• **ABOUT THIS TASK**
Give the lines below again exactly, starting with the line that holds "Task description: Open" and going on through the line that holds "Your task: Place".

Items listed in a dataset
== == ==

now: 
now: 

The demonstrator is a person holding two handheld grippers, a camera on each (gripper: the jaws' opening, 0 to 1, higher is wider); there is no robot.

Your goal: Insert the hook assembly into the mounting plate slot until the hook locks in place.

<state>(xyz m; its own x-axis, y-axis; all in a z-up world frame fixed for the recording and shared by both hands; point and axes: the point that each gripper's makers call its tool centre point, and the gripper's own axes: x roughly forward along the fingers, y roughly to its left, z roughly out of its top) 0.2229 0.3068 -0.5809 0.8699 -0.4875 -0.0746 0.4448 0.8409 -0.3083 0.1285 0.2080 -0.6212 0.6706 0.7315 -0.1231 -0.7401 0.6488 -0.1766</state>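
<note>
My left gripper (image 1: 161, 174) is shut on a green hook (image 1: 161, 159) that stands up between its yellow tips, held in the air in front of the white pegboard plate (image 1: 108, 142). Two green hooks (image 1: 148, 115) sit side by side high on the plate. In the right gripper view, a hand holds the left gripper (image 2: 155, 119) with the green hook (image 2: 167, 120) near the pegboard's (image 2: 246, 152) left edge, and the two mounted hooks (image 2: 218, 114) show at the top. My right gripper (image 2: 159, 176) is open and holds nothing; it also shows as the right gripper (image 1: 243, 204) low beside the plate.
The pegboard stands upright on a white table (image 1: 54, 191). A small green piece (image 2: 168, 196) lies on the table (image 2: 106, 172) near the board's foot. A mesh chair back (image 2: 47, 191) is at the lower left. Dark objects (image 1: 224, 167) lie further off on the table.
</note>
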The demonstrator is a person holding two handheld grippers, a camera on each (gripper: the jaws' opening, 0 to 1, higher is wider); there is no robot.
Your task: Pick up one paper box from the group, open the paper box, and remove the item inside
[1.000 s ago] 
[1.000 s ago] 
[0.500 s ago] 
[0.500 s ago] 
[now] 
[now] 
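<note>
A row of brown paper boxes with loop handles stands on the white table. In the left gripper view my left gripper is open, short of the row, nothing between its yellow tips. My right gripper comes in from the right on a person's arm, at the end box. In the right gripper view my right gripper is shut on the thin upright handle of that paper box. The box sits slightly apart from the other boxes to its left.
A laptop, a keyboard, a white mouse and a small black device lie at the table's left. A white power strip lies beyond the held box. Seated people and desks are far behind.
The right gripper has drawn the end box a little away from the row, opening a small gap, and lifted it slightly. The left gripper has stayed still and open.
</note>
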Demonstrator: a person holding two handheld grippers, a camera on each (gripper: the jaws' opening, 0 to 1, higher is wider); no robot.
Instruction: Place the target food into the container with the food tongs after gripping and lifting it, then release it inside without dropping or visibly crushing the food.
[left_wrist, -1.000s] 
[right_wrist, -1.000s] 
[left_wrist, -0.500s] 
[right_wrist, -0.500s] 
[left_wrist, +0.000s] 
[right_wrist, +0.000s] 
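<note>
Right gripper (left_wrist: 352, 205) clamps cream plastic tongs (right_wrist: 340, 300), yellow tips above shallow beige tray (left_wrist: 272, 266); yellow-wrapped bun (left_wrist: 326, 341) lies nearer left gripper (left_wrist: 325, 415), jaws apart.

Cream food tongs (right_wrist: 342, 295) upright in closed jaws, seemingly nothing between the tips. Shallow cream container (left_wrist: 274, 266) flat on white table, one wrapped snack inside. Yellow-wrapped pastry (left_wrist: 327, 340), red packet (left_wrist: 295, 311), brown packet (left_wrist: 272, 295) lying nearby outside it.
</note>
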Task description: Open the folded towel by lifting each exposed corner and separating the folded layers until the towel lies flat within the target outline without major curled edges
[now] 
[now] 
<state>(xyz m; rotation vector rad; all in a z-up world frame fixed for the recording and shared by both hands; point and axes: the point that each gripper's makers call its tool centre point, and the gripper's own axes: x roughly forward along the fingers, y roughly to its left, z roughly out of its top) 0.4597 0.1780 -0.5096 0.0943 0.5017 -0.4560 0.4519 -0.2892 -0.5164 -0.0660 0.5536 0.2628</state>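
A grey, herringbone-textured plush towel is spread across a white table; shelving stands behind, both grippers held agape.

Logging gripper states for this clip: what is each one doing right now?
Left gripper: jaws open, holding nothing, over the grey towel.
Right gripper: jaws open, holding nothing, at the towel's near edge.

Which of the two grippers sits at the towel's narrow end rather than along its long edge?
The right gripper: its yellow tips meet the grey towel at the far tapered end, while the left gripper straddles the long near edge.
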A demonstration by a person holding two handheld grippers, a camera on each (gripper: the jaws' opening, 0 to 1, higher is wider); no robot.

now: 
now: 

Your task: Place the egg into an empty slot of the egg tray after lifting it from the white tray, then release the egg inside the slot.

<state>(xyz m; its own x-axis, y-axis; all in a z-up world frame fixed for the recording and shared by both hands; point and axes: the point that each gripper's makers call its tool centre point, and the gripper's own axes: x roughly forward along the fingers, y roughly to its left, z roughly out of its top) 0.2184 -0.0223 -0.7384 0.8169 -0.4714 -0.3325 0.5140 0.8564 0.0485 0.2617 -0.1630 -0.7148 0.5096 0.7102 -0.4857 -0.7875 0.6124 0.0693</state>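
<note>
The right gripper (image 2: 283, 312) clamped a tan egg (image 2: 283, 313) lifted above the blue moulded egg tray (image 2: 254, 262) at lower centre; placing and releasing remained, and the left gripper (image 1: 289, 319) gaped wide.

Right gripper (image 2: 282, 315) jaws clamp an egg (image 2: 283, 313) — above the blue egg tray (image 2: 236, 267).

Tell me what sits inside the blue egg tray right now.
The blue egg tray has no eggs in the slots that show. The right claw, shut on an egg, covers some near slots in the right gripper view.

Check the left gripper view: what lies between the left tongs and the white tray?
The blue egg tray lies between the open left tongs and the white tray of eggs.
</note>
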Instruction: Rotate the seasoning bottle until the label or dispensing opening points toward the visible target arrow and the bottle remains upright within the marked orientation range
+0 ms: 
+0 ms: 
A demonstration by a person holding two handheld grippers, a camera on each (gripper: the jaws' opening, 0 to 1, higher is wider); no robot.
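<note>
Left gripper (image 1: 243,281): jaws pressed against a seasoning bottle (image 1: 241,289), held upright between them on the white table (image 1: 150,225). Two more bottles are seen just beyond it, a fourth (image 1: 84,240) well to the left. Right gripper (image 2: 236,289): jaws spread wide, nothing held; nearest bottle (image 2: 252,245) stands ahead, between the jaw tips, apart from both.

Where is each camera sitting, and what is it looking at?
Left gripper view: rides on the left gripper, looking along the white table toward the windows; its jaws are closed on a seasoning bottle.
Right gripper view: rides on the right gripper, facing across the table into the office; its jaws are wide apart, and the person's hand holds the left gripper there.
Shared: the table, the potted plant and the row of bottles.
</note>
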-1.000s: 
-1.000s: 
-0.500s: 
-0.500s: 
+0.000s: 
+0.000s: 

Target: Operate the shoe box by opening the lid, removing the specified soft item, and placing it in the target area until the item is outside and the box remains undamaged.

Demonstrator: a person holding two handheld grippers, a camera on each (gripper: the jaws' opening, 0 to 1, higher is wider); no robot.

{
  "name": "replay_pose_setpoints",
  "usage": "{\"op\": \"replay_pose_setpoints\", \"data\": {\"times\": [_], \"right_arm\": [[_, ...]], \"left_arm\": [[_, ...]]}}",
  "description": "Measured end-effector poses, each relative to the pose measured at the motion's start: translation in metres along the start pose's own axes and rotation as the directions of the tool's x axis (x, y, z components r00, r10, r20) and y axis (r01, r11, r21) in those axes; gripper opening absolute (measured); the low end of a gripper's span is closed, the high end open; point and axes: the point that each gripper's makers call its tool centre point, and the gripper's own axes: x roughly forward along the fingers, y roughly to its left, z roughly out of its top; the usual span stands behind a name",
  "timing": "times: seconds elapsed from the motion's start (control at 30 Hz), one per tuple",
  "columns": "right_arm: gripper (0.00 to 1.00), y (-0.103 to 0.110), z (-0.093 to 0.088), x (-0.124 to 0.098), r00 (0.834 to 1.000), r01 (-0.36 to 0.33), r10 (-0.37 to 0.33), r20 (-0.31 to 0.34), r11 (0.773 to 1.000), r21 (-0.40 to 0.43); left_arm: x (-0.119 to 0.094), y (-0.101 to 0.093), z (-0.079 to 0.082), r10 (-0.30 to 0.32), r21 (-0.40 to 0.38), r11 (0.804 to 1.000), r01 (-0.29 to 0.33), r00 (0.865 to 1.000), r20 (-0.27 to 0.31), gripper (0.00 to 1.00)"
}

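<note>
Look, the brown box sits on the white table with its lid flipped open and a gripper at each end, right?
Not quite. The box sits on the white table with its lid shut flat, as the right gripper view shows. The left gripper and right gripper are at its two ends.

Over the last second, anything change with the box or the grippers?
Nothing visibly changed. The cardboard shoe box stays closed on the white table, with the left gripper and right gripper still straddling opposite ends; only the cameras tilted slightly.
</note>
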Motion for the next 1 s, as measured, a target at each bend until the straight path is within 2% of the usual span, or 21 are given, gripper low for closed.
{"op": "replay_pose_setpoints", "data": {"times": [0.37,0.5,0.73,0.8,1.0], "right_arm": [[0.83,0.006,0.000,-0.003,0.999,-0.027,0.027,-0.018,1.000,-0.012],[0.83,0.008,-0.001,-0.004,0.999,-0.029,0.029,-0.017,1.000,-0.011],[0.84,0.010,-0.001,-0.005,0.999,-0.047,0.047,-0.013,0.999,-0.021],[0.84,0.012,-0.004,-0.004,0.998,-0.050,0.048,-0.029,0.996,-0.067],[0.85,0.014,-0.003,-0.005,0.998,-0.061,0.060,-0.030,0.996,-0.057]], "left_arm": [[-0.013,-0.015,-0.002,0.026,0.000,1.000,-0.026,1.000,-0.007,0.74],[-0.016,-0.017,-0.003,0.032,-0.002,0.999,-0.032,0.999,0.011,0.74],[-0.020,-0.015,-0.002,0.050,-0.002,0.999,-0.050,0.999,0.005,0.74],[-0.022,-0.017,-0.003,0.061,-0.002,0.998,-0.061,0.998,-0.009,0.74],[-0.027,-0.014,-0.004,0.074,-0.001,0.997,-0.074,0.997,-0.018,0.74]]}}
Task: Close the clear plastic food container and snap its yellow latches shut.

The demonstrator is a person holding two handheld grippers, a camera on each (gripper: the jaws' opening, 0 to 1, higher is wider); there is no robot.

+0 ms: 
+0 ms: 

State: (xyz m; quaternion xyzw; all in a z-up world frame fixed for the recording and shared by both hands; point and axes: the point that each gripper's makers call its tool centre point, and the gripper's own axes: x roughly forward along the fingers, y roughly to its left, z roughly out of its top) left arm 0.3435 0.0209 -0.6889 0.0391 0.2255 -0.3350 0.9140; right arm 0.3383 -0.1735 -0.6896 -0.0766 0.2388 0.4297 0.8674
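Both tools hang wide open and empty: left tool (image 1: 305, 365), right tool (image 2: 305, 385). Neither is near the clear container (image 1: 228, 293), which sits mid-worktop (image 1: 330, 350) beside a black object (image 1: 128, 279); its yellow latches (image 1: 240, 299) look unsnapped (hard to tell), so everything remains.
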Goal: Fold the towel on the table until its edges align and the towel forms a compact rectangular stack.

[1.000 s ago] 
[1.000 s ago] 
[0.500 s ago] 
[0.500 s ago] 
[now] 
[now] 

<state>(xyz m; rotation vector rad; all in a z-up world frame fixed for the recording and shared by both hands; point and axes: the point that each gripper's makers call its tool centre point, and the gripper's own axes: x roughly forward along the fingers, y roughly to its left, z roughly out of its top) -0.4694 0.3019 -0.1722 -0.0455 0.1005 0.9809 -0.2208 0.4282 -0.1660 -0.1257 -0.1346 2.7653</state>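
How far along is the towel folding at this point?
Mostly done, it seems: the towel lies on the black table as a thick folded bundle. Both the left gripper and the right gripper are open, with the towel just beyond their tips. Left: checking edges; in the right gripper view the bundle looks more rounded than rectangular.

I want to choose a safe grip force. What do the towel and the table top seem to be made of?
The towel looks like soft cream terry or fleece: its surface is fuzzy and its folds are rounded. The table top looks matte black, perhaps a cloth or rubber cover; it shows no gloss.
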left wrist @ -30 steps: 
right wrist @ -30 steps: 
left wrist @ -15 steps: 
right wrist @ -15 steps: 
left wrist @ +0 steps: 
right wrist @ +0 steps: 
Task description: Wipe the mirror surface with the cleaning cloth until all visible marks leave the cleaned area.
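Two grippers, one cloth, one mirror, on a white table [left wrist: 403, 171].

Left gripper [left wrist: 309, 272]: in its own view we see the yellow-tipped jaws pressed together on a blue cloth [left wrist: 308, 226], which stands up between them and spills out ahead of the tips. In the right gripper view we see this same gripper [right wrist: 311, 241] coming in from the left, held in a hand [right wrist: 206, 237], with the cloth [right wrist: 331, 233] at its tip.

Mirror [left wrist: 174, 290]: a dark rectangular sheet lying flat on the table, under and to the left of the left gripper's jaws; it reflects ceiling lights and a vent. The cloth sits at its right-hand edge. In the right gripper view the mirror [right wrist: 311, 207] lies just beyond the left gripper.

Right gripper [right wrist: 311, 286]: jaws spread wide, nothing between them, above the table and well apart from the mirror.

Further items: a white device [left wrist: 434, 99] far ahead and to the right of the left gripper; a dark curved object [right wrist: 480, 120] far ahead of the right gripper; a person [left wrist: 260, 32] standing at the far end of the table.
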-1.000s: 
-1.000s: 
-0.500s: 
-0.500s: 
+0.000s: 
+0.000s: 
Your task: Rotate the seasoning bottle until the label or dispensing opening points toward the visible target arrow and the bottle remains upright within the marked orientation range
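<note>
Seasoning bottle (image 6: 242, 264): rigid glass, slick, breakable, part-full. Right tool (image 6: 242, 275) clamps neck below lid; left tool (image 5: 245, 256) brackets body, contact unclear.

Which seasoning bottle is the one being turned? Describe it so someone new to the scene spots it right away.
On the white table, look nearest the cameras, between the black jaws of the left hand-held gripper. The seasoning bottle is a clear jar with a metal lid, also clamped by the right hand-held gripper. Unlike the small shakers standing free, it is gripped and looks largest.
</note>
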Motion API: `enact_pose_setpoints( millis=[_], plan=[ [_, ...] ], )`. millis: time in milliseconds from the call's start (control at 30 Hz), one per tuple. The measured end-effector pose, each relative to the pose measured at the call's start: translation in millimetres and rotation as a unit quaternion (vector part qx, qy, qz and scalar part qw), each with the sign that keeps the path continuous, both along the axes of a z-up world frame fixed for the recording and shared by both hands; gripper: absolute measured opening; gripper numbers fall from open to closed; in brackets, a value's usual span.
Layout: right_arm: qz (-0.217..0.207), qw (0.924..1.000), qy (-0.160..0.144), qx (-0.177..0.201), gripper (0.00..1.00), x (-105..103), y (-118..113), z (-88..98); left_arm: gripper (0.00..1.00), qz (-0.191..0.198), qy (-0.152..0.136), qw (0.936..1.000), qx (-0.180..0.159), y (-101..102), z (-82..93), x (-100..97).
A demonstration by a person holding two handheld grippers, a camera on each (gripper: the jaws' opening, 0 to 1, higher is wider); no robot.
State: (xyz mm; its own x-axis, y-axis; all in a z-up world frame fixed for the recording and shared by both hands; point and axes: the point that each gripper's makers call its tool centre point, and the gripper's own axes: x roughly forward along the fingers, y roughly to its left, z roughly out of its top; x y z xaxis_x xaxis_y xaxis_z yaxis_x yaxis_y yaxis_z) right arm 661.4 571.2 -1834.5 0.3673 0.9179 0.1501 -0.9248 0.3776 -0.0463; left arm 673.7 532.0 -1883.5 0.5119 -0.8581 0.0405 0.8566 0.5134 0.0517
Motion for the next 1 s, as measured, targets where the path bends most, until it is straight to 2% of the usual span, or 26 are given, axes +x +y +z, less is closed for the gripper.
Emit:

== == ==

• **OUTPUT FOR THIS TASK**
Task description: Open the folded towel by lifting each exposed corner and separating the folded layers until the towel lies flat within the target outline without major curled edges
[now] 
[now] 
<state>(xyz m; rotation vector rad; all in a z-up world frame fixed for the recording and shared by both hands; point and axes: the point that each gripper's makers call its tool centre point, and the gripper's own axes: x roughly forward along the fingers, y roughly to its left, z roughly out of its top) 0.4597 0.1780 -0.5096 0.0943 0.5017 -0.4560 0.4519 -0.2892 -0.5164 -0.0660 0.5536 0.2628</state>
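A grey, herringbone-textured plush towel is spread across a white table; shelving stands behind, both grippers held agape.

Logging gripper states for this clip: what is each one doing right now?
Left gripper: jaws open, holding nothing, over the grey towel.
Right gripper: jaws open, holding nothing, at the towel's near edge.

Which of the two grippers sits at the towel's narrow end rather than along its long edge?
The right gripper: its yellow tips meet the grey towel at the far tapered end, while the left gripper straddles the long near edge.
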A demonstration by a person holding two handheld grippers, a camera on each (gripper: the jaws' opening, 0 to 1, higher is wider); no robot.

now: 
now: 

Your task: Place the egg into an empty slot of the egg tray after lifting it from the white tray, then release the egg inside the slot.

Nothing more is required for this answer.